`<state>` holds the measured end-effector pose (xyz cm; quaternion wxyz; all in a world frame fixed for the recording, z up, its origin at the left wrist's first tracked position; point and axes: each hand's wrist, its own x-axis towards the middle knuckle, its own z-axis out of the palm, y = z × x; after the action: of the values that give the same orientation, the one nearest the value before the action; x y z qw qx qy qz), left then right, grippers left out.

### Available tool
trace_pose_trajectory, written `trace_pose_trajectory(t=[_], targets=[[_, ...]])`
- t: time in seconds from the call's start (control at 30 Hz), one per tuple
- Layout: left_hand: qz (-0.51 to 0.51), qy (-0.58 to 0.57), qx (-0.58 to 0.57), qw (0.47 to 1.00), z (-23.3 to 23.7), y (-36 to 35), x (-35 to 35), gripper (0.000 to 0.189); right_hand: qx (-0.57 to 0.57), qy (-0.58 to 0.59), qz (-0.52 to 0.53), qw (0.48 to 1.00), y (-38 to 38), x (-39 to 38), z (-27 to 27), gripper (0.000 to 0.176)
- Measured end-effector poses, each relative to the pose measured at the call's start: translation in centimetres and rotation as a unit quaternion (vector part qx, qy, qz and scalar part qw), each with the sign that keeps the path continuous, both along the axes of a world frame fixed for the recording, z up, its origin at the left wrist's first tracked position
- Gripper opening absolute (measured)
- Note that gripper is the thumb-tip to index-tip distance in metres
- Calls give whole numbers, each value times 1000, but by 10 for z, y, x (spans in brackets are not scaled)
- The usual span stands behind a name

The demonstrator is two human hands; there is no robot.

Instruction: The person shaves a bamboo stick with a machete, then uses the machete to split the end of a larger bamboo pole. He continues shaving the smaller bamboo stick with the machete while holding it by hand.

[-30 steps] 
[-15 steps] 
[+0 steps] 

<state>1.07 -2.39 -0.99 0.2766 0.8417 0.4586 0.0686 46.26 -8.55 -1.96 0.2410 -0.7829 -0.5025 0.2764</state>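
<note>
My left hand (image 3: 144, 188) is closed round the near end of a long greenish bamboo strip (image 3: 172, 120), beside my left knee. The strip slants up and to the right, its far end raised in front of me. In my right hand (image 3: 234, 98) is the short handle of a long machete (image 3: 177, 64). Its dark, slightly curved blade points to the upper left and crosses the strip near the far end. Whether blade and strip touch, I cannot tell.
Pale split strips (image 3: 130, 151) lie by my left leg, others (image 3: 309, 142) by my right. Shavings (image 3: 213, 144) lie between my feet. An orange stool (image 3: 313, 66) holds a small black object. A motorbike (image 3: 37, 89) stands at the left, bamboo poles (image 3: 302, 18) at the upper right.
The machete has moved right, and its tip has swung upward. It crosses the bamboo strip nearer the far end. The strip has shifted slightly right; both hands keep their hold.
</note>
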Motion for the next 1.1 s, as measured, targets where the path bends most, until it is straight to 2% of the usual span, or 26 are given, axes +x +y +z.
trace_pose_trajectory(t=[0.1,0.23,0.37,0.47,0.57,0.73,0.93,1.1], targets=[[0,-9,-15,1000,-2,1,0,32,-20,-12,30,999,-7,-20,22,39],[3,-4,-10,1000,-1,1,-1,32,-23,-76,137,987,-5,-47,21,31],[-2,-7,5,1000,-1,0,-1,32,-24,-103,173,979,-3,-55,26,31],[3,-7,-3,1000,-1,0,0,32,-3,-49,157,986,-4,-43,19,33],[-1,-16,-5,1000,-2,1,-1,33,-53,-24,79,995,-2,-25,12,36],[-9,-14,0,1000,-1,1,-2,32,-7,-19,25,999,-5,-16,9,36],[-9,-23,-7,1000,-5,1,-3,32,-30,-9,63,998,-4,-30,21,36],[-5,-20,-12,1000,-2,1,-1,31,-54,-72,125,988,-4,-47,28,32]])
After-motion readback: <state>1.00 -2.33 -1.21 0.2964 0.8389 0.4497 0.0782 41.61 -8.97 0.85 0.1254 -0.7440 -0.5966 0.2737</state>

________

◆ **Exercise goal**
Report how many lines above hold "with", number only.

◆ **Task answer**
2